▸ **Directions**:
What you write must match exactly the lines from the one with "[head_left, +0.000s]" through the last line of the material below.

▸ **Data block**:
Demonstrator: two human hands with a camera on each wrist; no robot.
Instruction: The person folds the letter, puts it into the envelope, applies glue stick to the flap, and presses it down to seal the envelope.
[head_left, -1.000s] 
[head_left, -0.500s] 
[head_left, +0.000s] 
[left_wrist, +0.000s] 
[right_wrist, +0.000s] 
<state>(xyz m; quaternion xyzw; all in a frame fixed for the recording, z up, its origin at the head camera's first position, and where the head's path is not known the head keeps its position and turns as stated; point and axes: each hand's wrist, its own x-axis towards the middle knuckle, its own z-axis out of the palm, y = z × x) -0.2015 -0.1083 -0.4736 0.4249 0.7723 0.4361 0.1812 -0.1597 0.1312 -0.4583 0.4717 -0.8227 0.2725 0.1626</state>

▸ **Solution to this exercise**:
[head_left, +0.000s] 
[left_wrist, +0.000s] 
[right_wrist, +0.000s] 
<state>(xyz m; quaternion xyzw; all in a frame fixed for the recording, z up, its origin at the head camera's first position, and where the head's path is not known the head keeps its position and turns as stated; point and axes: each hand's wrist, its own x-axis towards the middle knuckle, its own z-axis out of the palm, y = z × x) -0.2015 -0.1083 -0.4736 0.4249 0.7723 0.4361 0.1812 -0.1597 0.1312 -0.4583 0.4717 -0.8227 0.2725 0.1626</state>

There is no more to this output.